Flashcards: Four Guiding Principles in This Module

Use these cards to reinforce key ideas. Try to recall the answer before you flip.

Collaborate and promote visibility – what are its two main aspects?
1) Collaborate: involve the right people at the right time across roles, teams, and organizations. 2) Promote visibility: make work, status, and information transparent using shared tools and communication so everyone sees the same reality.
Give two behaviors that show you are collaborating and promoting visibility.
Examples: running cross-functional incident calls; using shared dashboards or Kanban boards; holding regular progress and risk reviews; keeping open chat channels for specific services; sharing knowledge across teams.
Think and work holistically – what does ‘holistic’ refer to in ITIL 4?
It means viewing services, value streams, and the organization as whole systems, considering the entire service value system and all four dimensions (organizations and people; information and technology; partners and suppliers; value streams and processes).
Name the four dimensions of service management.
1) Organizations and people 2) Information and technology 3) Partners and suppliers 4) Value streams and processes
What is a classic exam signal for think and work holistically?
Phrases like end-to-end, across the value stream, whole organization, all stakeholders, or considering impact on multiple teams or processes.
Keep it simple and practical – what is its main message?
Remove unnecessary complexity.

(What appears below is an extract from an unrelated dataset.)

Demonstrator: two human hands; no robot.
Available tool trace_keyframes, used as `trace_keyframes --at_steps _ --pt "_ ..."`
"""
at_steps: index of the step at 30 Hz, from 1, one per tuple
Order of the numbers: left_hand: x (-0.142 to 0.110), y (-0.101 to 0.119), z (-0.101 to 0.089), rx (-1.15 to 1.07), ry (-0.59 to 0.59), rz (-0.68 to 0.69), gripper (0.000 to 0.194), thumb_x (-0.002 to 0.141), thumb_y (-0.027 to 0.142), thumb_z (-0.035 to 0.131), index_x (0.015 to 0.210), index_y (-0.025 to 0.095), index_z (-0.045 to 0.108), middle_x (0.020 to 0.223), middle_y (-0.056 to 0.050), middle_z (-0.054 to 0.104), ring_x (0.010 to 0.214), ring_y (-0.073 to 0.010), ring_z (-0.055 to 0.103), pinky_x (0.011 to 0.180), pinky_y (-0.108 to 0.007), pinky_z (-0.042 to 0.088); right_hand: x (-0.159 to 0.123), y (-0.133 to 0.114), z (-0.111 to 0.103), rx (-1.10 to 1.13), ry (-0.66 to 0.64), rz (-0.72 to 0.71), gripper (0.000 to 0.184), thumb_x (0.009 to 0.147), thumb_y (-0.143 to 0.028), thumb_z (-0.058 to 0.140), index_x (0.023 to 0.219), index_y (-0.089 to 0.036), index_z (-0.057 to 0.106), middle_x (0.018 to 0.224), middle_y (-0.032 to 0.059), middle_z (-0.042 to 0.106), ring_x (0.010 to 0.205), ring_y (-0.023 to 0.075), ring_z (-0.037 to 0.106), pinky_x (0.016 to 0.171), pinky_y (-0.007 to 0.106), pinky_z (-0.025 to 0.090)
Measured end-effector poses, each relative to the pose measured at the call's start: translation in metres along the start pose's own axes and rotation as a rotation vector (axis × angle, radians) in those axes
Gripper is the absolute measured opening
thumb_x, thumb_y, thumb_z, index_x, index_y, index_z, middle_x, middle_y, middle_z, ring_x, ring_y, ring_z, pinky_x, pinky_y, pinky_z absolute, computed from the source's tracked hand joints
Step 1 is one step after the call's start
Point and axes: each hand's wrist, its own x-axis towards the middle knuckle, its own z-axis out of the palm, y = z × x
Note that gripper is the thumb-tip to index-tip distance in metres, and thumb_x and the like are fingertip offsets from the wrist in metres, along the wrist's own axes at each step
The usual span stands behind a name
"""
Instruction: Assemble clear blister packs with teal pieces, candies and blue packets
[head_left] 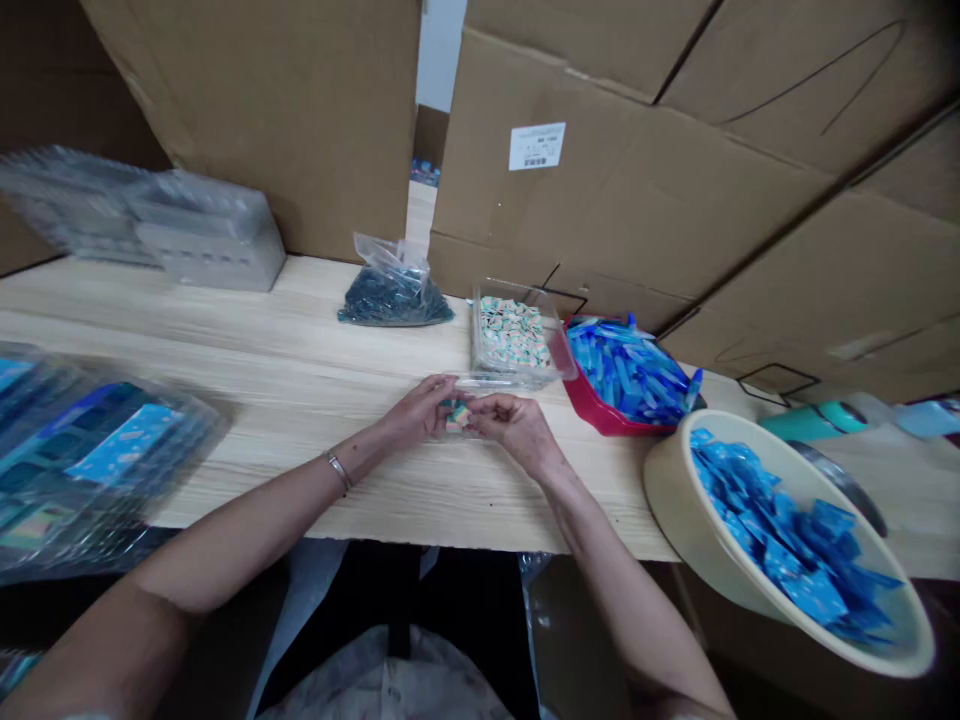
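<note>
A small pale-and-blue packet (457, 416) is sitting between the person's hands, just above the pine-coloured wooden table (247, 320), and the fingers are partly hiding it. The left hand (416, 410) and the right hand (517, 430) are both curled closed and gripping it from either side, with their fingertips nearly meeting. The work in hand is this close two-handed handling of the one small packet, though the fingers hide exactly how it is being held. A clear plastic box (514, 335) of white-and-green sachets is standing just beyond the hands, touching a red tray (592, 410) heaped with blue packets. A cream basin (675, 500) of blue sachets is tilting at the table's right edge. To the left, a stack of clear trays (90, 460) holding blue cards is lying blurred, while a knotted plastic bag (394, 295) of dark blue pieces is resting near the cardboard boxes (600, 200).
</note>
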Motion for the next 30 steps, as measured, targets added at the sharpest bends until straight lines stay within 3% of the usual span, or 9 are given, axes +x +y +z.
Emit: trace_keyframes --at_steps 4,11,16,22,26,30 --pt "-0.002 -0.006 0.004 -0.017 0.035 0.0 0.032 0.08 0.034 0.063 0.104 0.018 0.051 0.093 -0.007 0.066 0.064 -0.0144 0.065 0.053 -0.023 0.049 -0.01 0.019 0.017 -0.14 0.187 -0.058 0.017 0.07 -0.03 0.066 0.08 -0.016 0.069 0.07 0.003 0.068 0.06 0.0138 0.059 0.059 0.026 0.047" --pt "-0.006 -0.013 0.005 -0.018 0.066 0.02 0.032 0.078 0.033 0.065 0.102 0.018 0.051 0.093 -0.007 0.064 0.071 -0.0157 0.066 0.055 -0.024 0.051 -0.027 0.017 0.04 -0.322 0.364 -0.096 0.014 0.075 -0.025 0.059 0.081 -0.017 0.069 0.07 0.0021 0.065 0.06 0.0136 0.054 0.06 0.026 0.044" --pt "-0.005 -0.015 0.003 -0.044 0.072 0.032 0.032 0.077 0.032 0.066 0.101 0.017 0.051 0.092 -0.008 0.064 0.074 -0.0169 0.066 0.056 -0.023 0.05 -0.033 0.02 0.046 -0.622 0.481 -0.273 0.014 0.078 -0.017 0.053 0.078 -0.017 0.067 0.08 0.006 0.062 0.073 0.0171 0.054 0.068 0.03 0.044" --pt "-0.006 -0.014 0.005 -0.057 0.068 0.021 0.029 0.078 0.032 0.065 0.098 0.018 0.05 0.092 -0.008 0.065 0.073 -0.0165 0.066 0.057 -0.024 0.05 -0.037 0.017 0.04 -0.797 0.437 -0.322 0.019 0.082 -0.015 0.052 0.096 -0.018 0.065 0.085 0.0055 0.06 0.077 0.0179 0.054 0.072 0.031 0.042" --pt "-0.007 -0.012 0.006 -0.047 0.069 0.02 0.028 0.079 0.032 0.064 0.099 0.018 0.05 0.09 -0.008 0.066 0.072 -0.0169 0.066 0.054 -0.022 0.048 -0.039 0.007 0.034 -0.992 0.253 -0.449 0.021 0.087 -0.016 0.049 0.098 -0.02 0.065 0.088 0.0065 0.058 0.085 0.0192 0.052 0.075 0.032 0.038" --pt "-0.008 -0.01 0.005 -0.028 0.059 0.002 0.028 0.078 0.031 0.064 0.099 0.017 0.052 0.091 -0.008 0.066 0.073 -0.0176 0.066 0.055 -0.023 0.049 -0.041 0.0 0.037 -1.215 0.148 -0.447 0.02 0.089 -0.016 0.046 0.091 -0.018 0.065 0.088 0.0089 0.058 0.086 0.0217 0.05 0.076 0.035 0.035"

Use the simplest solution that works to support value creation, avoiding excessive steps, documents, or tools that do not add real benefit.
Give two signs that a process is overcomplicated.

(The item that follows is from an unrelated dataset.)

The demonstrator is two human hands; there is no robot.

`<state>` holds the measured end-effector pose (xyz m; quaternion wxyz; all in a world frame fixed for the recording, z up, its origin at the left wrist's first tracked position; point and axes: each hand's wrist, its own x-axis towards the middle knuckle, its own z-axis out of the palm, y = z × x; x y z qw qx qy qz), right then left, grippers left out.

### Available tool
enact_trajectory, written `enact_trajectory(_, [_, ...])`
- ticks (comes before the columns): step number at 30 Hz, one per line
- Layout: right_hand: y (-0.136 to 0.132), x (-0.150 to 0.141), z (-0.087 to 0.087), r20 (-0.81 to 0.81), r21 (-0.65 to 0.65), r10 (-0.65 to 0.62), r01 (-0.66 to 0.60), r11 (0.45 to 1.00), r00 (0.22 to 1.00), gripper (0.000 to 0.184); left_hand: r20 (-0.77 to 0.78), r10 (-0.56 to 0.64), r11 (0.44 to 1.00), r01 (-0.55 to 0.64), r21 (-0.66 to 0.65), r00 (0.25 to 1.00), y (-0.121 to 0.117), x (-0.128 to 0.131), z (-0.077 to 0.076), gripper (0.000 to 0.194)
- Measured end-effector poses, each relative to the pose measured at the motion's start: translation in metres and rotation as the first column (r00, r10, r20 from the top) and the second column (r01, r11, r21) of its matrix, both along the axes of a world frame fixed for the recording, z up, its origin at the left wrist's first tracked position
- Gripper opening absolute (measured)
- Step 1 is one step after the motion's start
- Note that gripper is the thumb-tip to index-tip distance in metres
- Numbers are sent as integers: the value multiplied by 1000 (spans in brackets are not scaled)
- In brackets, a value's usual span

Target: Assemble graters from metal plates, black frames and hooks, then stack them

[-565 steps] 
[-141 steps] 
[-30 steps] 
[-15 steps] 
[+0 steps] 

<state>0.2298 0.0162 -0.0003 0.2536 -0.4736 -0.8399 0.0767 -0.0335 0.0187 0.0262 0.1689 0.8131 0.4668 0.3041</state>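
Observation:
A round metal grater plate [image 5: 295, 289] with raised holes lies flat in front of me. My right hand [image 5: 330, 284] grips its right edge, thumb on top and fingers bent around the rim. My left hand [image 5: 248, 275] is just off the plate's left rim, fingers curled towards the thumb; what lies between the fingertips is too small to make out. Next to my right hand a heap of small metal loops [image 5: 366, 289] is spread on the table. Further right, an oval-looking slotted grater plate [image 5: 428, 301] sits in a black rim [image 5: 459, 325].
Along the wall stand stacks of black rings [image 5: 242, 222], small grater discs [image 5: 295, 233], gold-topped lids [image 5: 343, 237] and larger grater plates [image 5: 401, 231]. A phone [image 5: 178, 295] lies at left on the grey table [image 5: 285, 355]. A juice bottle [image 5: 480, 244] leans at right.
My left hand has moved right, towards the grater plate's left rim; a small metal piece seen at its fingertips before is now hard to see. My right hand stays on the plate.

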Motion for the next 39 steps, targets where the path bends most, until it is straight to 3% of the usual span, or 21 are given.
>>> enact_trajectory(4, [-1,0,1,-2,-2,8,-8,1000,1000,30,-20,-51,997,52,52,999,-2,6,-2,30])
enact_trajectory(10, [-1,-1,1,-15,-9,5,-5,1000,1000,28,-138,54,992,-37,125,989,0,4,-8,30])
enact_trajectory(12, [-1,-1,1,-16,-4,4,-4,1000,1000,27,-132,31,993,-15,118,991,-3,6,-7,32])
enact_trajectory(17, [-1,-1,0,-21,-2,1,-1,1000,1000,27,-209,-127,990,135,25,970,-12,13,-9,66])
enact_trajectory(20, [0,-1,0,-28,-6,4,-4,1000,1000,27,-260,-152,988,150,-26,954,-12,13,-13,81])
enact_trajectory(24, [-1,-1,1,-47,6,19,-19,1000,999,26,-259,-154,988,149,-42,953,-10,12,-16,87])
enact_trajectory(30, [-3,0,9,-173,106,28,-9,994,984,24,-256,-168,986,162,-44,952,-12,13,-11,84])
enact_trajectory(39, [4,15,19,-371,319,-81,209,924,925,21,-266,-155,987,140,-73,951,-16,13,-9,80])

Examples: very long procedures no one reads; many approval steps that add delay but not real control; complex forms or tools users cannot understand; separate processes for rare exceptions.
Optimize and automate – why should optimization come BEFORE automation?

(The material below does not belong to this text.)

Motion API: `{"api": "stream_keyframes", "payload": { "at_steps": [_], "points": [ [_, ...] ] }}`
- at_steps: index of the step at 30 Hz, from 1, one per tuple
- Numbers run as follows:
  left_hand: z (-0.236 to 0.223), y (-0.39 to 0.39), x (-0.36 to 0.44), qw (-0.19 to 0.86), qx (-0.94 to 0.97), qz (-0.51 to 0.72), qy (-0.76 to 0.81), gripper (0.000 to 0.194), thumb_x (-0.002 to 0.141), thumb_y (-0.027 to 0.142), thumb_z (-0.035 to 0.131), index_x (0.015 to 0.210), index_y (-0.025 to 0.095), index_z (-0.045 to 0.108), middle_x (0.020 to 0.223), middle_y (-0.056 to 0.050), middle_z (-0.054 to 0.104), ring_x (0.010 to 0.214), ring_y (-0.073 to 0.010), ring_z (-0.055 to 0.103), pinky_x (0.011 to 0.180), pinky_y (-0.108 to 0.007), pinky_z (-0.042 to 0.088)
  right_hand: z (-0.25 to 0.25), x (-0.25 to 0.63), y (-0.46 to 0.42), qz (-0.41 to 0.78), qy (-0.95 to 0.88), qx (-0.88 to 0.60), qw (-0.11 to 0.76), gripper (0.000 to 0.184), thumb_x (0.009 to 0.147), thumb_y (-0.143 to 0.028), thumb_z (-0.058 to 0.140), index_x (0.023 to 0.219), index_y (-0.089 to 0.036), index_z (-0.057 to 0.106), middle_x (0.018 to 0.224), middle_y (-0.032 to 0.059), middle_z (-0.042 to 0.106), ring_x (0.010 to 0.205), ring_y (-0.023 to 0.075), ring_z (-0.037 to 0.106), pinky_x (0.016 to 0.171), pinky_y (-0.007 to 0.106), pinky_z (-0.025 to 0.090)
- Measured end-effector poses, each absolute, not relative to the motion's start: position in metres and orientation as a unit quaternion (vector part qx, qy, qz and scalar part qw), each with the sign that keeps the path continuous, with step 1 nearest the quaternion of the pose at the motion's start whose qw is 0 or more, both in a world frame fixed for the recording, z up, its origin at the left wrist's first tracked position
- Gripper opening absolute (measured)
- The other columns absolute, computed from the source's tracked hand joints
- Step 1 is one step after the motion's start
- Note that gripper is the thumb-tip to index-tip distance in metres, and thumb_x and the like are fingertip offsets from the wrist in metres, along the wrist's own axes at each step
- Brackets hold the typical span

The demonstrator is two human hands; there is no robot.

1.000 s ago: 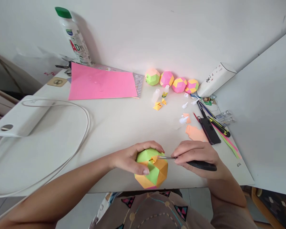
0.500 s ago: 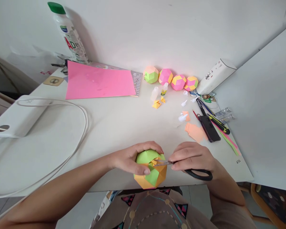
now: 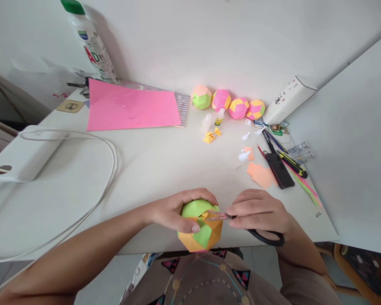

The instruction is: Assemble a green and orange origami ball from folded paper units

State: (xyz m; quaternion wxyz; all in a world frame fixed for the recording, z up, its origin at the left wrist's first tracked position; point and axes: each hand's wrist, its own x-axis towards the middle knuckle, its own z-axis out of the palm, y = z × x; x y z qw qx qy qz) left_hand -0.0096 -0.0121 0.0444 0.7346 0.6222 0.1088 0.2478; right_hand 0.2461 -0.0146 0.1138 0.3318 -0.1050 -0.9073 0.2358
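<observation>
A faceted paper ball [image 3: 204, 233] in green and orange sits at the table's front edge. My left hand [image 3: 186, 212] wraps round its left and far sides, thumb on the near-left face. In my right hand [image 3: 257, 212] is a pair of scissors [image 3: 268, 238], gripped near the pivot, with the black handle loop below the palm. The slightly parted blades point left and reach small orange flaps at a gap in the upper right of the ball. How deep the tips go in, I cannot tell.
Several finished paper balls [image 3: 221, 101] line the wall. Small bottles [image 3: 206, 123], orange paper pieces [image 3: 208, 137] and peach paper [image 3: 262, 176] lie nearer. A cutter [image 3: 294, 165] and black case [image 3: 281, 170] are right; pink paper [image 3: 133, 106] and a white cable [image 3: 114, 163] left.
The scissors and my right hand have shifted very slightly, the handle loop a little lower and to the right. My left hand keeps its hold on the ball.
</observation>
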Motion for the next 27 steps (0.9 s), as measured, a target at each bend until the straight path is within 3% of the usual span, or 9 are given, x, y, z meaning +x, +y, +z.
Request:
{"api": "stream_keyframes", "payload": {
  "at_steps": [5, 19, 27],
  "points": [
    [0.042, -0.012, -0.01, 0.729, 0.626, 0.254, 0.107, 0.056, 0.077, 0.042, 0.071, 0.126, 0.023, 0.051, 0.126, -0.012, 0.05, 0.112, -0.0295, 0.053, 0.091, -0.041, 0.05, 0.118, 0.248, -0.013, 0.271, -0.89, -0.094, 0.356, 0.018, 0.092, -0.014, 0.053, 0.097, -0.014, 0.071, 0.087, 0.0113, 0.073, 0.075, 0.0162, 0.066, 0.064, 0.03, 0.054],
    [0.045, -0.012, -0.009, 0.737, 0.622, 0.24, 0.114, 0.056, 0.076, 0.037, 0.071, 0.126, 0.021, 0.051, 0.124, -0.012, 0.05, 0.113, -0.0305, 0.052, 0.094, -0.044, 0.048, 0.1, 0.243, -0.011, 0.264, -0.902, -0.074, 0.332, 0.024, 0.093, -0.013, 0.047, 0.103, -0.011, 0.069, 0.096, 0.0151, 0.072, 0.082, 0.0179, 0.064, 0.069, 0.033, 0.053],
    [0.042, -0.013, -0.008, 0.722, 0.631, 0.272, 0.087, 0.058, 0.077, 0.036, 0.071, 0.129, 0.023, 0.049, 0.126, -0.012, 0.047, 0.116, -0.0302, 0.051, 0.095, -0.044, 0.048, 0.112, 0.246, -0.014, 0.256, -0.899, -0.097, 0.342, 0.016, 0.089, -0.012, 0.057, 0.098, -0.014, 0.07, 0.091, 0.0125, 0.073, 0.077, 0.0173, 0.065, 0.065, 0.032, 0.054]
  ]
}}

If you automate a broken or overly complex process, you just make bad outcomes happen faster. Optimizing first simplifies and stabilizes the process so automation and AI deliver real, reliable benefits.
How does optimize and automate relate to continual improvement?
Optimization is part of continual improvement: measuring performance, removing waste, and adjusting processes so they better meet stakeholders’ expectations, then using automation and AI to support the improved way of working.
In an AI project, which two guiding principles are most often combined?
Optimize and automate (improve the process and then use AI/automation) and collaborate and promote visibility (involve stakeholders like operations, data, legal, and make AI performance visible through dashboards and reviews).

Key Terms

user
A person who uses services.
service
A means of enabling value co-creation by facilitating outcomes that customers want to achieve, without the customer having to manage specific costs and risks.
sponsor
A person who authorizes budget for service consumption.
utility
The functionality offered by a product or service to meet a particular need.
customer
A person who defines the requirements for a service and takes responsibility for the outcomes of service consumption.
warranty
Assurance that a product or service will meet agreed requirements.
service offering
A description of one or more services, designed to address the needs of a target consumer group.
value co-creation
The joint activities performed by a service provider and a service consumer to create value.
service management
A set of specialized organizational capabilities for enabling value for customers in the form of services.
service value chain
A set of interconnected activities that an organization performs to deliver a valuable product or service to its consumers and to facilitate value realization.
service value system
A model representing how all the components and activities of an organization work together as a system to enable value creation.
continual improvement
A recurring activity performed at all levels to ensure that an organization’s performance continually meets stakeholders’ expectations.